いざ!王宮へ!

はぁぁ…


行くよ!とは、言ったものの…

ちょっぴり不安はある。

刺繍の仕事に関して言えば、負けん気だけで必死にやってきたから…まぁ、それなりには出来るだろうが。

しかしだ!僕は、針仕事以外は全て粗忽そこつだし、大食いだし…

なにより、王宮では女として生活するんだろ?

仕草とかさぁ…

バレると思うんだよなぁ。


とりあえず、仕事に集中して、さっさと終わらせて3ヶ月で帰って来よう!

言葉は話せない設定だから、口の悪い僕が、口が災いして失敗する事は無い…はず。


それにしても、刺繍の腕を買われて…

こんな事になるとはなぁ。

力は弱く役立たずで、家族のお荷物だと思っていたから…

やっと自分でも出来る事として見つけた刺繍が、僕にとって一世一代の大仕事として、もしかしたら、誇れる唯一の出来事になるかもしれない…

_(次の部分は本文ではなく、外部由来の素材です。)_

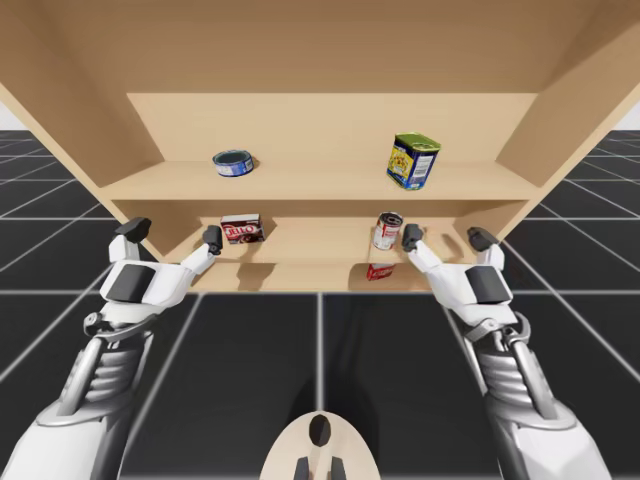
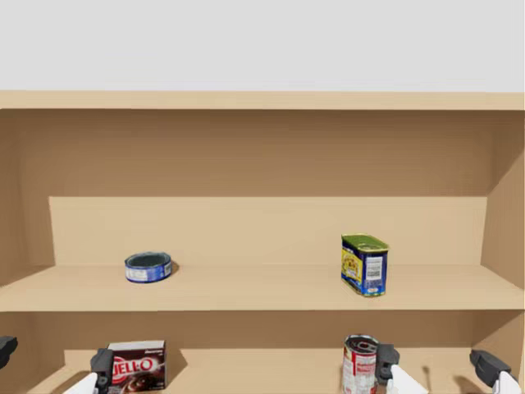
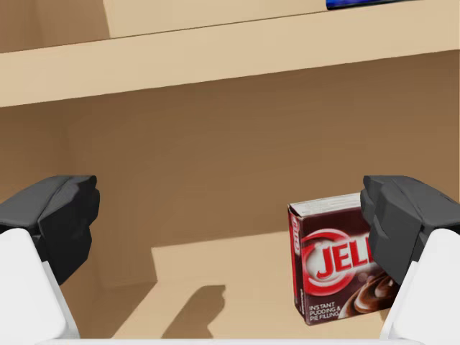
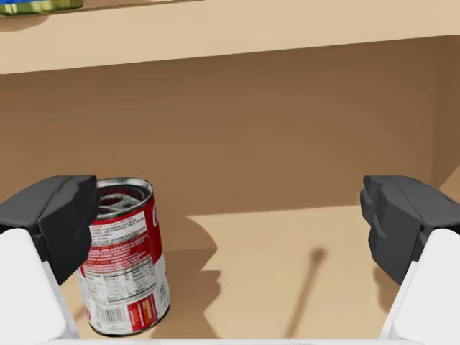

まぁ、大っぴらに僕がやった!とは出来ないんだろうけど…


そういうワクワクも密かにあった。


ずっとずっと、自分に自信が持てず、ひねくれ、口ばっかり悪くなるのに、家族は誰も僕を攻めなかった。

口が元気で良いね…と、笑ってくれた。

恵まれていたんだと思う。


外の世界を知らない僕が、王宮にかぁ…



いよいよ、その日がやって来た…

朝早くから、下ではバタバタしてる足音。声からすると、母上と姉上だ。

当の本人の僕だけが、まだ寝ぼけて、ベッドでボンヤリしている。


ガチャっと、ノックも無しに入ってきた母上は、頭に湯気が出てるかの如くの形相に、早口で

「ほらっ、立って立って!」

されるがままに…

女物のドレスが身体に沿わされる。

なんだか窮屈だし、女物の服を着るなんて、変態になったみたいで嫌だ…


重たい気分になっていると、次に部屋に入ってきた姉上を見て僕は、唖然とした。

「姉…上、髪の毛…は?」

長く美しい髪は昨日まではあったはず…

それが、今は肩の辺りで綺麗に揃えられている。

まさか…と思っていると、予想通りの答えが返ってきた。

「今朝切ったのよ!リュカ…貴方と私の髪質は似てるから…これは、つけ毛にしなさい」

手にふわりと渡されて、目を落とす。

ダージリン紅茶のように爽やかで美しい濃いオレンジ色の髪の束。


僕は不精なので、髪の毛は肩より長めの伸びっぱなし…

長いから女っぽく結べば、なんとかなるかもと思っていたのに、姉上はそれ以上の事を考えてくれていたのだと分かった。

「リュカの髪と私の髪を混ぜて結い上げてあげるから、自分でも出来るように、しっかり覚えるのよ」

1人で王宮へと行く僕を心配しての言葉に、思わず…グッときてしまった。



鏡の前に立って見ると…

思ったよりも女に見えた。

胸には詰め物がギューギューだが、あまり外に出ない僕は色白なので、それも男なら恥じる所だが、今は正解だった。


「最後に…」

タティングレースとチュールレースを合わせて作られた、丁寧で繊細な幅広のレース…

「リュカ程上手く作れないけど…これで喉元も隠せるわ」

僕の男の象徴となる喉仏を薄く隠すように巻いてくれた。

寂しく笑う姉上に、僕は…

グズグズと泣いてしまう。

「姐上にしては、上手く出来てるじゃん…ズズッ」

「口は悪いのに、相変わらず泣き虫ねぇ」

泣き虫なのは、これだけは…なかなか治らない。

ほらほら、薄く化粧もしたいから、泣きやみなさい…と諭される。


僕が、すっかりと女へと化けて、家族全員が、これならなんとかなりそうだ…という表情になる。

僕が憧れるゴツゴツした身体の男らしいだったなら、無理だっただろう…

残念な気持ちではあるが、今回ばかりは、仕方ない…


「じゃ、しっかりね…」

母上と2人の兄上と姉上に見送られ、僕は…父上と2人でお城までの道を歩き出した。